EXERCISE MATERIAL:
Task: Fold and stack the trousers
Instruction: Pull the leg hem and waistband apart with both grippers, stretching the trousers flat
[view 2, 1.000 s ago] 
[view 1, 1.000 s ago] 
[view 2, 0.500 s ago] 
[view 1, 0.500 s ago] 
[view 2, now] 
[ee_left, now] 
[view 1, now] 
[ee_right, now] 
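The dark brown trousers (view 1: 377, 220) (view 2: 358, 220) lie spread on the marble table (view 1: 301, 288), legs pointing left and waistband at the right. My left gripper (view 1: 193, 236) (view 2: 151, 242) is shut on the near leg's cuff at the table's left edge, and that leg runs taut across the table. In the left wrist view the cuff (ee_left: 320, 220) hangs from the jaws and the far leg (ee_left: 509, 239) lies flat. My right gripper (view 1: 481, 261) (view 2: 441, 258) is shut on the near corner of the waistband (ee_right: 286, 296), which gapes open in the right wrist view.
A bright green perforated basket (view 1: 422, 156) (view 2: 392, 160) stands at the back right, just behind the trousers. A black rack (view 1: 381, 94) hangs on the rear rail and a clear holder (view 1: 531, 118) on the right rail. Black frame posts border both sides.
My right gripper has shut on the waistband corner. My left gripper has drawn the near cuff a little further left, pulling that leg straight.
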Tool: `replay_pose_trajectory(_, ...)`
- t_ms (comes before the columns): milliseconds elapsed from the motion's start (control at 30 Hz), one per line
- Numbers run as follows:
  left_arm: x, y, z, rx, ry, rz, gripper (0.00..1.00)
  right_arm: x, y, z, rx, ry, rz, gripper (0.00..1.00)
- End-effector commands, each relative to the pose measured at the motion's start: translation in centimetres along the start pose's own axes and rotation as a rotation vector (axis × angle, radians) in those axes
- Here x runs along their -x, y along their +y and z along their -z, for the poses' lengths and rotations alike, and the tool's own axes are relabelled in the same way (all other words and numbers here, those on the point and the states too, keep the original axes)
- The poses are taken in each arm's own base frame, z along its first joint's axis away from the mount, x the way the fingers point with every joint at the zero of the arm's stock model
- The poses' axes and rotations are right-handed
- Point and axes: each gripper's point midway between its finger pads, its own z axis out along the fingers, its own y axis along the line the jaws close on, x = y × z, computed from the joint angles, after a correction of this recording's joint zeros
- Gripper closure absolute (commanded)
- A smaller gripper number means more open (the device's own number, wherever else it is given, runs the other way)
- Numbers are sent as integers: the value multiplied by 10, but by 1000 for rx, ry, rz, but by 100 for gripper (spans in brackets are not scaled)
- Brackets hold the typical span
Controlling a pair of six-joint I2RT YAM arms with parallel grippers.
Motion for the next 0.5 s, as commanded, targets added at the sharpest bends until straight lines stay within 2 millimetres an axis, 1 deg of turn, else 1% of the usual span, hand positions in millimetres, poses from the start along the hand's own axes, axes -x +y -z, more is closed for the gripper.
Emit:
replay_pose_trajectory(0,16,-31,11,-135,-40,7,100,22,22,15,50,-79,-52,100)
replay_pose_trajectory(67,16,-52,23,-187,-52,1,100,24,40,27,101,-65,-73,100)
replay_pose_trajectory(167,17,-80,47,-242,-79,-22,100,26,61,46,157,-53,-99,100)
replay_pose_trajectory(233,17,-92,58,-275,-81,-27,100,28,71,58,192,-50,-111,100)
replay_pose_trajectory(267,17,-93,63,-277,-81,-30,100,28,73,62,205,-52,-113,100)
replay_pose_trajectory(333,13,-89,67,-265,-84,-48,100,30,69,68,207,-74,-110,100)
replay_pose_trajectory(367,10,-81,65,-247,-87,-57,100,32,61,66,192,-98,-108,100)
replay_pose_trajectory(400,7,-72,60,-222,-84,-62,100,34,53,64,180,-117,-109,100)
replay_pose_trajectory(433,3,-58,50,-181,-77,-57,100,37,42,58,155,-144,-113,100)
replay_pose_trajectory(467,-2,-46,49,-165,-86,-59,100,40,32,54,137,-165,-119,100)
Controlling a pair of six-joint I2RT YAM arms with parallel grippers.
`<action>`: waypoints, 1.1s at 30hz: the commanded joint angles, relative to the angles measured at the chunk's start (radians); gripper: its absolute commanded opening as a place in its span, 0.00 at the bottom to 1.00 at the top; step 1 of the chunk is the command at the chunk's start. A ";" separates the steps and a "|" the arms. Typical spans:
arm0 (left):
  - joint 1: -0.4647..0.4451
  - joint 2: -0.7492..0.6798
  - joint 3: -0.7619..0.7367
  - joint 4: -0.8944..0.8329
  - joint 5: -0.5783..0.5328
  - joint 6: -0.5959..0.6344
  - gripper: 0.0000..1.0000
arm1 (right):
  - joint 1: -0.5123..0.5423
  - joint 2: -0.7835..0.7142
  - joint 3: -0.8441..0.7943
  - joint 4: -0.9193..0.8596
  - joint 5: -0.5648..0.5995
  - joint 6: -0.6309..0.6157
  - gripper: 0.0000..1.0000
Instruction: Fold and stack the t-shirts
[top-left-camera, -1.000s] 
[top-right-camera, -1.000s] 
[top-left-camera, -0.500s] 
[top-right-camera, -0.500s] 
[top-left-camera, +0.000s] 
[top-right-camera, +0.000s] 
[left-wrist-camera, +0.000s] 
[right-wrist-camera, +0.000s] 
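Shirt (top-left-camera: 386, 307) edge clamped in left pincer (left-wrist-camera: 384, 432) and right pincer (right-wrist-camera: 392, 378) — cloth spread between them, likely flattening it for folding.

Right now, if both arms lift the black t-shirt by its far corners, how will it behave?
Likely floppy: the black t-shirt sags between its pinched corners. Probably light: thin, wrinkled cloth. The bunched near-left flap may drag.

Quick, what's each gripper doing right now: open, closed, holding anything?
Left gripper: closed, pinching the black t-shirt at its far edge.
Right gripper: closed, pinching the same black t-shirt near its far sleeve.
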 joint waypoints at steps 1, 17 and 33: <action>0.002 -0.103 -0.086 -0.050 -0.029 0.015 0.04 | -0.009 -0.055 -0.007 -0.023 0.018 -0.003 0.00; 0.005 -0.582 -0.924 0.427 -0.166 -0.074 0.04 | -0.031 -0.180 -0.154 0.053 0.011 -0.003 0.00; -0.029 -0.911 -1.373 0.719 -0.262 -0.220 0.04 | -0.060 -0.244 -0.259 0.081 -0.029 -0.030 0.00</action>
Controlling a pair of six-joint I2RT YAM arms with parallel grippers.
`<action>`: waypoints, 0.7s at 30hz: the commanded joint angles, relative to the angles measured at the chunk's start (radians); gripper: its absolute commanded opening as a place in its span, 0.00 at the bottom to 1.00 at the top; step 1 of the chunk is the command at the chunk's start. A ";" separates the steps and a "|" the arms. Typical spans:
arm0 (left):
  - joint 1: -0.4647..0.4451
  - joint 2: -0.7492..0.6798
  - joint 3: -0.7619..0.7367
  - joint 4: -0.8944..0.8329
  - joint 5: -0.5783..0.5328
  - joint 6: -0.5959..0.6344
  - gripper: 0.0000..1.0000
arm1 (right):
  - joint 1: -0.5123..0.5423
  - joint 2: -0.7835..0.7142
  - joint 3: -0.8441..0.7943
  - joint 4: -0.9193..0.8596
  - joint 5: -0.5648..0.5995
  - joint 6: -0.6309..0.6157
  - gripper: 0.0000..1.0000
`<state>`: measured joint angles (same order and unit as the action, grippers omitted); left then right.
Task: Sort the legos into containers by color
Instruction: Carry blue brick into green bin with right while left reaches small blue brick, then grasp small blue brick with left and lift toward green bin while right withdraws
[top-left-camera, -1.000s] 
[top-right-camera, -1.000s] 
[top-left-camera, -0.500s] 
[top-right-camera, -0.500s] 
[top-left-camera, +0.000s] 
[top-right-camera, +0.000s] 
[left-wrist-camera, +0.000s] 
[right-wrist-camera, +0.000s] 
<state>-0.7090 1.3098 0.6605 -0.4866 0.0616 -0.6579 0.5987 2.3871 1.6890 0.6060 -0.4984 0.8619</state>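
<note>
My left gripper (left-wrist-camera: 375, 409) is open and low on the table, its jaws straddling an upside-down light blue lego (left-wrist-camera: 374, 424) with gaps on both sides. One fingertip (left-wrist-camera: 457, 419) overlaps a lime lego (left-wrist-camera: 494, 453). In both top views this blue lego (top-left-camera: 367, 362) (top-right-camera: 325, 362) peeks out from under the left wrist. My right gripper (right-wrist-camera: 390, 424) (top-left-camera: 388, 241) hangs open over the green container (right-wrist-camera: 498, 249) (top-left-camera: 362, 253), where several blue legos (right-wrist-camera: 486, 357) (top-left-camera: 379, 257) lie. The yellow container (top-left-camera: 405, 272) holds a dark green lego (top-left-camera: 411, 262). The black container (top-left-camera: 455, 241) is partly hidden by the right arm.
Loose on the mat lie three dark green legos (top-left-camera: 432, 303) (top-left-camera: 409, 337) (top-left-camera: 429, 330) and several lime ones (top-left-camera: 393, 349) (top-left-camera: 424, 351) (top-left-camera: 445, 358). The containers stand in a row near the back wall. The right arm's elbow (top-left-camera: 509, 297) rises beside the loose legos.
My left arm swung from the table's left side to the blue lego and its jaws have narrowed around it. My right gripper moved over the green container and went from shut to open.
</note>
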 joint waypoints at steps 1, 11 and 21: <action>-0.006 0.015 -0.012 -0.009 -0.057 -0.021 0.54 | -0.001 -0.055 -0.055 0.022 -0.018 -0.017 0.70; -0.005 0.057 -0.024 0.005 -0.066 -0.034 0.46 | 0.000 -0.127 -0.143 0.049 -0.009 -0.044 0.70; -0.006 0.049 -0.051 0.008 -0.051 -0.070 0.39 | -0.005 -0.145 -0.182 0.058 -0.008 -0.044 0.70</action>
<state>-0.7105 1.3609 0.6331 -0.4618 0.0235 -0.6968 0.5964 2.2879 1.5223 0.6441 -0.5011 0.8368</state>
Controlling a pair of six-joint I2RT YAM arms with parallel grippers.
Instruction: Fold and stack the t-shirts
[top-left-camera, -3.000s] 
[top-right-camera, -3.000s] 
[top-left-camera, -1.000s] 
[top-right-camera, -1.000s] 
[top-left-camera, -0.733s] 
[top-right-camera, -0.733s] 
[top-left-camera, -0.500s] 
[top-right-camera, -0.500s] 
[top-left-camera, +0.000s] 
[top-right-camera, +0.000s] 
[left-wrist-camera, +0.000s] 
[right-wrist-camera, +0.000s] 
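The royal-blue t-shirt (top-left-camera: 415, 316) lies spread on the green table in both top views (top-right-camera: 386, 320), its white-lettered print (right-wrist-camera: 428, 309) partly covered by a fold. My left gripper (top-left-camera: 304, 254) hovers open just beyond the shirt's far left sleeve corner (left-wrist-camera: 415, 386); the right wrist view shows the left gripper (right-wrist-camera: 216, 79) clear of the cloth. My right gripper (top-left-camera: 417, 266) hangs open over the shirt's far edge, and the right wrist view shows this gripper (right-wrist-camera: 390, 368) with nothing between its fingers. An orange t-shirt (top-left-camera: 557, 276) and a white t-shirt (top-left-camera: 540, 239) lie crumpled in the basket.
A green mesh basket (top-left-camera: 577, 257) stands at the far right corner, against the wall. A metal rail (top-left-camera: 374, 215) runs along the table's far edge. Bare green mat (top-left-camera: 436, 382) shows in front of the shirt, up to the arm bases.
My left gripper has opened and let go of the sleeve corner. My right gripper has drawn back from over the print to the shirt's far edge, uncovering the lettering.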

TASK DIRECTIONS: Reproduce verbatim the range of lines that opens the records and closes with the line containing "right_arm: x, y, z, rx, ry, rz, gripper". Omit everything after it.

REPLY:
Task: Fold and stack the trousers
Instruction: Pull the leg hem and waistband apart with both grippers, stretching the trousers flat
[view 2, 1.000 s ago] 
[view 1, 1.000 s ago] 
[view 2, 0.500 s ago] 
[view 1, 0.500 s ago] 
[view 2, now] 
[ee_left, now] 
[view 1, now] 
[ee_right, now] 
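The dark brown trousers (view 1: 377, 220) (view 2: 358, 220) lie spread on the marble table (view 1: 301, 288), legs pointing left and waistband at the right. My left gripper (view 1: 193, 236) (view 2: 151, 242) is shut on the near leg's cuff at the table's left edge, and that leg runs taut across the table. In the left wrist view the cuff (ee_left: 320, 220) hangs from the jaws and the far leg (ee_left: 509, 239) lies flat. My right gripper (view 1: 481, 261) (view 2: 441, 258) is shut on the near corner of the waistband (ee_right: 286, 296), which gapes open in the right wrist view.
A bright green perforated basket (view 1: 422, 156) (view 2: 392, 160) stands at the back right, just behind the trousers. A black rack (view 1: 381, 94) hangs on the rear rail and a clear holder (view 1: 531, 118) on the right rail. Black frame posts border both sides.
My right gripper has shut on the waistband corner. My left gripper has drawn the near cuff a little further left, pulling that leg straight.
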Tool: `replay_pose_trajectory(_, ...)`
- t_ms (comes before the columns): milliseconds elapsed from the motion's start (control at 30 Hz), one per line
- Numbers run as follows:
  left_arm: x, y, z, rx, ry, rz, gripper (0.00..1.00)
  right_arm: x, y, z, rx, ry, rz, gripper (0.00..1.00)

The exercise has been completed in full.